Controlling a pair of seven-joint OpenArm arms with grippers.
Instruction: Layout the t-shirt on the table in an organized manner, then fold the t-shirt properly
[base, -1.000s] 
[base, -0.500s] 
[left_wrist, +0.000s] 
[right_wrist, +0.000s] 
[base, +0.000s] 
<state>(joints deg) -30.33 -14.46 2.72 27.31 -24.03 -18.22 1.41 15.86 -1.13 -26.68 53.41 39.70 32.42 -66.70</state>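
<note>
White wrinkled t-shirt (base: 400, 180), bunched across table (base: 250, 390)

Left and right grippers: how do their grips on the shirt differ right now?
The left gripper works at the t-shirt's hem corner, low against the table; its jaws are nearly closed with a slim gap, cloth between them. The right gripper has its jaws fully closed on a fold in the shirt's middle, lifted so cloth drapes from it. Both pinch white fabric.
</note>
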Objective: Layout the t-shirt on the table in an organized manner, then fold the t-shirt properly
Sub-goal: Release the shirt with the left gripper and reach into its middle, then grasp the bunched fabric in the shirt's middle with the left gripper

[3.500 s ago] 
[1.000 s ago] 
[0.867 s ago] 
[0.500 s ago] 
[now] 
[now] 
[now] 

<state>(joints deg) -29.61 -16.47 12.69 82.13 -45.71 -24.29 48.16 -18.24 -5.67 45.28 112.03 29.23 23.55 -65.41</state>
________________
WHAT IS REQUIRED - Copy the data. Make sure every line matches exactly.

RESULT BELOW -
Controlling a pair of seven-joint OpenArm arms with grippers.
Instruction: Layout the t-shirt on the table in an organized manner, then fold the t-shirt properly
[base, -1.000s] 
[base, -0.500s] 
[left_wrist, +0.000s] 
[right_wrist, +0.000s] 
[base, +0.000s] 
<state>(joints deg) -30.33 -14.46 2.72 27.31 -24.03 -18.22 1.41 15.86 -1.13 -26.68 53.41 39.70 32.42 -66.70</state>
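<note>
White wrinkled t-shirt (base: 400, 180), bunched across table (base: 250, 390)

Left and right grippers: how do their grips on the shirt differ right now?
The left gripper works at the t-shirt's hem corner, low against the table; its jaws are nearly closed with a slim gap, cloth between them. The right gripper has its jaws fully closed on a fold in the shirt's middle, lifted so cloth drapes from it. Both pinch white fabric.
</note>
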Objective: Layout the t-shirt on the table in an organized manner, then fold the t-shirt properly
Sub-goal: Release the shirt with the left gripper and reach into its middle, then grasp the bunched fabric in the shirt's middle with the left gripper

[3.500 s ago] 
[1.000 s ago] 
[0.867 s ago] 
[0.500 s ago] 
[now] 
[now] 
[now] 

<state>(joints deg) -29.61 -16.47 12.69 82.13 -45.71 -24.29 48.16 -18.24 -5.67 45.28 112.03 29.23 23.55 -65.41</state>

No additional output will be produced.